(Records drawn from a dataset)

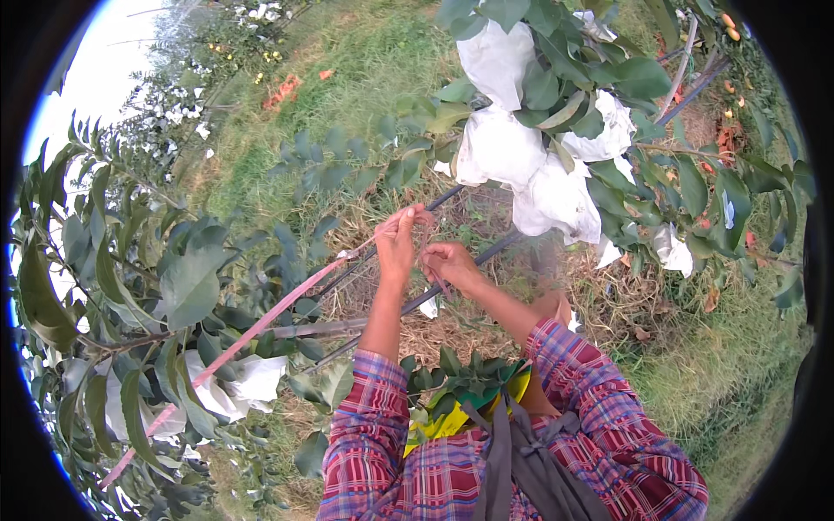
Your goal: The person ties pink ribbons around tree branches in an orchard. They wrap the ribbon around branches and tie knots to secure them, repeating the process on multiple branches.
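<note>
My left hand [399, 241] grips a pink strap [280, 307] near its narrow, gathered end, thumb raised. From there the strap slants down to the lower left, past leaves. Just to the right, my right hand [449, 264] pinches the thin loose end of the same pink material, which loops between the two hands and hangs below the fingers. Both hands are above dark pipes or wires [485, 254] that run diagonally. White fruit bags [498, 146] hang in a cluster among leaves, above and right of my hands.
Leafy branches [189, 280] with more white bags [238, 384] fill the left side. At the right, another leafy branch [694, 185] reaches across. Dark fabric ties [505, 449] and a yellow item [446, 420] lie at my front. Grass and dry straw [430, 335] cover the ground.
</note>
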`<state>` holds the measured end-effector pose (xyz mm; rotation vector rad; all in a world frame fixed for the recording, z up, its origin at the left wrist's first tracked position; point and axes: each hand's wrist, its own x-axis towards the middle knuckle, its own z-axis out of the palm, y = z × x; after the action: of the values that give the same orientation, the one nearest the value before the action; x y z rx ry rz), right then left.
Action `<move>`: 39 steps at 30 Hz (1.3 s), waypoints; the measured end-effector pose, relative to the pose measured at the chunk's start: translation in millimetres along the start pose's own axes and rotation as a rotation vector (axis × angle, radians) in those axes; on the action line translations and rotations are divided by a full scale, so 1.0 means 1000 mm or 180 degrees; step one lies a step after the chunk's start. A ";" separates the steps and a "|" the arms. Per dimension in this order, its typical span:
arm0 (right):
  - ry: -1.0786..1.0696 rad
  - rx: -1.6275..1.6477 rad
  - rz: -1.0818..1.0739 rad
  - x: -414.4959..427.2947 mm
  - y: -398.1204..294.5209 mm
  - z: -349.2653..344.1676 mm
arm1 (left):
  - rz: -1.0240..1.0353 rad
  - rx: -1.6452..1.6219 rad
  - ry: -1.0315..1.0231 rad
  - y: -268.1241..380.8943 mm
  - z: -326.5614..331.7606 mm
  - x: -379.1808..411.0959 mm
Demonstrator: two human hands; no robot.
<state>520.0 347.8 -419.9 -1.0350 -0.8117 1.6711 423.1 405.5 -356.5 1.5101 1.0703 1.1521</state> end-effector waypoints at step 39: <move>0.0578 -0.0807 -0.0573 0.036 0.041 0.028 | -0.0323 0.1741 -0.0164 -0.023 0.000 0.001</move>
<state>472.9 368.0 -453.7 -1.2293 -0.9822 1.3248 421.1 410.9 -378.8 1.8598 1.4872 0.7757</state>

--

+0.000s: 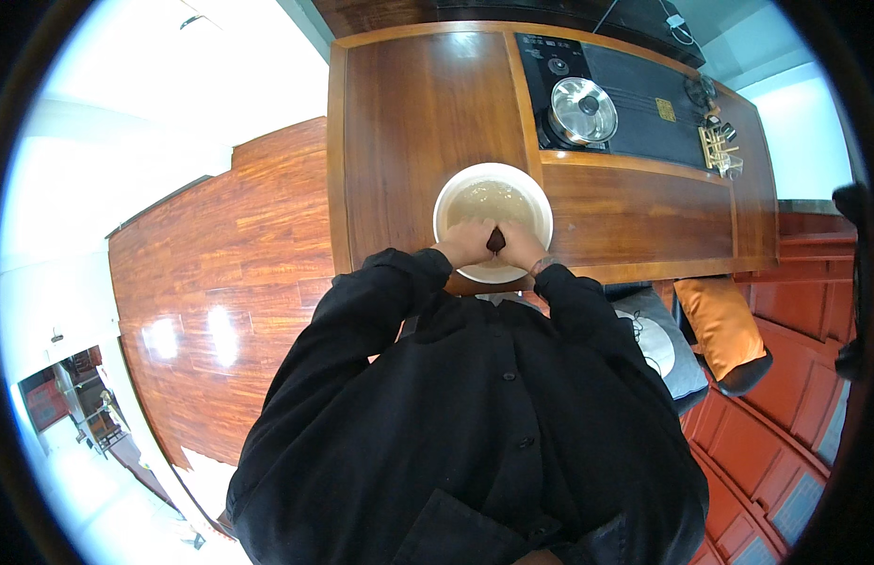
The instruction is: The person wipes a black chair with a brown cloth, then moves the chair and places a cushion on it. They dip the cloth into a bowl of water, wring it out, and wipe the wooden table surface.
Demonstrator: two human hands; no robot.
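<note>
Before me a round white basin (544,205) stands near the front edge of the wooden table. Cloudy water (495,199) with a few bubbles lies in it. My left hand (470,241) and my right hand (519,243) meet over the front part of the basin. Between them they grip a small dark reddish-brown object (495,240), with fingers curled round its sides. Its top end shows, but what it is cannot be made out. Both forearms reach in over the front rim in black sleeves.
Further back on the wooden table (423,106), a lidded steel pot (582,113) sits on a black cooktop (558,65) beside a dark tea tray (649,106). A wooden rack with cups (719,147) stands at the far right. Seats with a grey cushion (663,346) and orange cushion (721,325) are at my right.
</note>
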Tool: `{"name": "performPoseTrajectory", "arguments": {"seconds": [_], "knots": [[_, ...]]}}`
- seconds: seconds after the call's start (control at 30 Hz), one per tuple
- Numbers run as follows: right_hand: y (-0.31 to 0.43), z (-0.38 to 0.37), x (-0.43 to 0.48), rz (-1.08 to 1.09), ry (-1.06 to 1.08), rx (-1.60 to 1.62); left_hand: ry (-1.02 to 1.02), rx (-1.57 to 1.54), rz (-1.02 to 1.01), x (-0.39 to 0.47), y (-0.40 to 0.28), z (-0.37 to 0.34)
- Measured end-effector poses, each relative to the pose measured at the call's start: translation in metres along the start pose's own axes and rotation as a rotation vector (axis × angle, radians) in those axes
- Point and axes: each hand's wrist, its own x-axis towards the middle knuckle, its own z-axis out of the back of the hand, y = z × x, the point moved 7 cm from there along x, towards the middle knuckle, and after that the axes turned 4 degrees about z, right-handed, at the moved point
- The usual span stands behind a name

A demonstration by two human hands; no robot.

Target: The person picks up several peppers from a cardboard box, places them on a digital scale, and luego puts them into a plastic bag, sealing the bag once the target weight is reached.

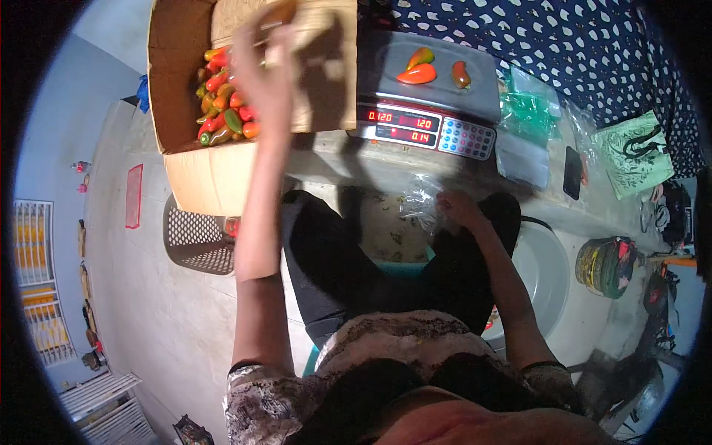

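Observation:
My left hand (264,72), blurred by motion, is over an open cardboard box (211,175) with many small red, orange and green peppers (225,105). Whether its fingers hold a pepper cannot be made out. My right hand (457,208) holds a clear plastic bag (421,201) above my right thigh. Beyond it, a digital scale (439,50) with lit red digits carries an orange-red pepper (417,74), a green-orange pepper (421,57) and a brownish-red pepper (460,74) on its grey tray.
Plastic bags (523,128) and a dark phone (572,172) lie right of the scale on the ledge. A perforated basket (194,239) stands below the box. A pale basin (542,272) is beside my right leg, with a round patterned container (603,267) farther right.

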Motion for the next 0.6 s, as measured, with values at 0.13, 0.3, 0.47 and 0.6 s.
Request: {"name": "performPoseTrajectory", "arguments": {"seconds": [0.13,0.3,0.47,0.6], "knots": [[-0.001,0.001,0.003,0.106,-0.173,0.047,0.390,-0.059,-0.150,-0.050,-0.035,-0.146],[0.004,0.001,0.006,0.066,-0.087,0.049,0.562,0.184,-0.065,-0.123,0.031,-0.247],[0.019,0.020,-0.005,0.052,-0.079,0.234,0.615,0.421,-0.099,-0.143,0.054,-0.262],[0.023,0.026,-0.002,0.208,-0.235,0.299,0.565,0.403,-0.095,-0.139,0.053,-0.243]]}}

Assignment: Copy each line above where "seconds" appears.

Solution to the problem:
Tool: `{"name": "performPoseTrajectory", "arguments": {"seconds": [_], "knots": [[_, ...]]}}`
- seconds: seconds after the call's start (control at 30 Hz), one per tuple
Request: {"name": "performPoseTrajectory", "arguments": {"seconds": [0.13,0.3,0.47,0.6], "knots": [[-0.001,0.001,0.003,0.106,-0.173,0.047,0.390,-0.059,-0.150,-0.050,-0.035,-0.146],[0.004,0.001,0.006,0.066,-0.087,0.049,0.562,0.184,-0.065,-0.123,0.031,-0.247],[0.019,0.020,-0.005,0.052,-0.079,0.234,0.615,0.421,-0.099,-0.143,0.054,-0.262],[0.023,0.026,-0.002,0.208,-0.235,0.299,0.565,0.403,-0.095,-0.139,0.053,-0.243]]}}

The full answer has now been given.